I’ve been doing some work with Power BI Online datasets this week. It’s the first time I’ve taken a look at them in any great detail, as I have traditionally preferred to create and deploy any data sources needed for my reports via the Desktop client. Datasets address the needs for users who do not necessarily have the necessary Power Query/DAX language and require a mechanism to quickly hook up to a pre-prepared dataset, thereby allowing them to start consuming any data rapidly. They are defined within an individual workspace and, once deployed, can then be shared out to other users to connect to. Datasets can help towards ensuring that any extensive piece of work developing a data model can be benefitted by as many users as possible and can reduce the need for people having to create data sources themselves if organised correctly. To find out more about how to create a dataset, you can take a look through my recent series all around Microsoft Exam 70-778, where I cover this topic in further detail.

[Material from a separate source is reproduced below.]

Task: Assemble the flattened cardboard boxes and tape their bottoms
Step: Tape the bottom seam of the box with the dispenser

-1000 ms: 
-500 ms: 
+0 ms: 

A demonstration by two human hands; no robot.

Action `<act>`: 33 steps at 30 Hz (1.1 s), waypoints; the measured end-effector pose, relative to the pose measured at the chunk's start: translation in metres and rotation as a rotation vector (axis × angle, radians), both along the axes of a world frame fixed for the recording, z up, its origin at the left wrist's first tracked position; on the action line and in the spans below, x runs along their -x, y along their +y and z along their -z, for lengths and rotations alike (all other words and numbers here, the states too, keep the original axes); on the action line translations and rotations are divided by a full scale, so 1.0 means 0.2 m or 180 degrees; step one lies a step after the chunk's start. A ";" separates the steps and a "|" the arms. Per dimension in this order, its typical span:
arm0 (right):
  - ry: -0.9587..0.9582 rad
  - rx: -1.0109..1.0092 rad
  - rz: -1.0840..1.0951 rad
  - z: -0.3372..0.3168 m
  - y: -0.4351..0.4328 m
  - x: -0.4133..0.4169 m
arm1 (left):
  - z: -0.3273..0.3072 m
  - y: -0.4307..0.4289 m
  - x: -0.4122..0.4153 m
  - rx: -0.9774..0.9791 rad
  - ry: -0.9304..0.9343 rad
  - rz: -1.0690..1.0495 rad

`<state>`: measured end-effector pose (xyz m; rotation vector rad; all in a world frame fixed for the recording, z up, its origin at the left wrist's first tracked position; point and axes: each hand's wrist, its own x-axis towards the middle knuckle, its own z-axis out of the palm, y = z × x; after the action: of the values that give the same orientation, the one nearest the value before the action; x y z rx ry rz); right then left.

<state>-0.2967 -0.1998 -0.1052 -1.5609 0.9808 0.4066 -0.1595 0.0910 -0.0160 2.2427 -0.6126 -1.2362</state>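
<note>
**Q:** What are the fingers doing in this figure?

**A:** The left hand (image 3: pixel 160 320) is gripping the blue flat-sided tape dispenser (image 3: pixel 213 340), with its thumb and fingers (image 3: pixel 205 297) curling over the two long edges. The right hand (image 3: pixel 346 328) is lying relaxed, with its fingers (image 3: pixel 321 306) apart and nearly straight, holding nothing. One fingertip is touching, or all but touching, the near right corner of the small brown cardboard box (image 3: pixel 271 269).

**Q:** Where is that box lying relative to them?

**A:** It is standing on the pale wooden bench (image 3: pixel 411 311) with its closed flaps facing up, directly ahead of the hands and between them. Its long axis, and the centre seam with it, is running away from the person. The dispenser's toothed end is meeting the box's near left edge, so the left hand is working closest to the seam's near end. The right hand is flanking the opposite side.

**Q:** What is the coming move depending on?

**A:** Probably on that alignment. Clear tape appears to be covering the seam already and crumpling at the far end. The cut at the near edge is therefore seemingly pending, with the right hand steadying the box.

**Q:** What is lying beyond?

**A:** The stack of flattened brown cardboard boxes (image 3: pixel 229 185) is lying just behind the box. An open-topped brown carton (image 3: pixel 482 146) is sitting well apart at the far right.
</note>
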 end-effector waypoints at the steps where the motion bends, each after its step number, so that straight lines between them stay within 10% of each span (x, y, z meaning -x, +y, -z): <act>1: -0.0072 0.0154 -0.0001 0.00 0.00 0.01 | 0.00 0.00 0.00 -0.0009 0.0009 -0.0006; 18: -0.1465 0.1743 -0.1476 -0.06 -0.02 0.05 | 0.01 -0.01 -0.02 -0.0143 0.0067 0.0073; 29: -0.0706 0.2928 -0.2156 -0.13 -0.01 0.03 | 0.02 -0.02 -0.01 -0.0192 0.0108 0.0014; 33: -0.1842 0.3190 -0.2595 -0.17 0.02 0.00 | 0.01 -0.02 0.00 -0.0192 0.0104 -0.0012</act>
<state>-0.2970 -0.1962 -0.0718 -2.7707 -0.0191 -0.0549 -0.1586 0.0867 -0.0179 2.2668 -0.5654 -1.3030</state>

Datasets can remove some headaches for more substantial Power BI deployments, but you should be aware of they can’t do. The most noteworthy limitations include:

  • You can only connect a Power BI report to a single Power BI dataset at any time. You are unable to bring in additional data sources via Power Query and, likewise, if you have already defined several data sources within your report, you cannot then bring a Power BI dataset into your model.
  • It is not possible to make any modifications to a Power BI dataset from within Power BI Desktop, either via Power Query manipulation or by adding DAX custom columns; you can, however, define new Measures using DAX.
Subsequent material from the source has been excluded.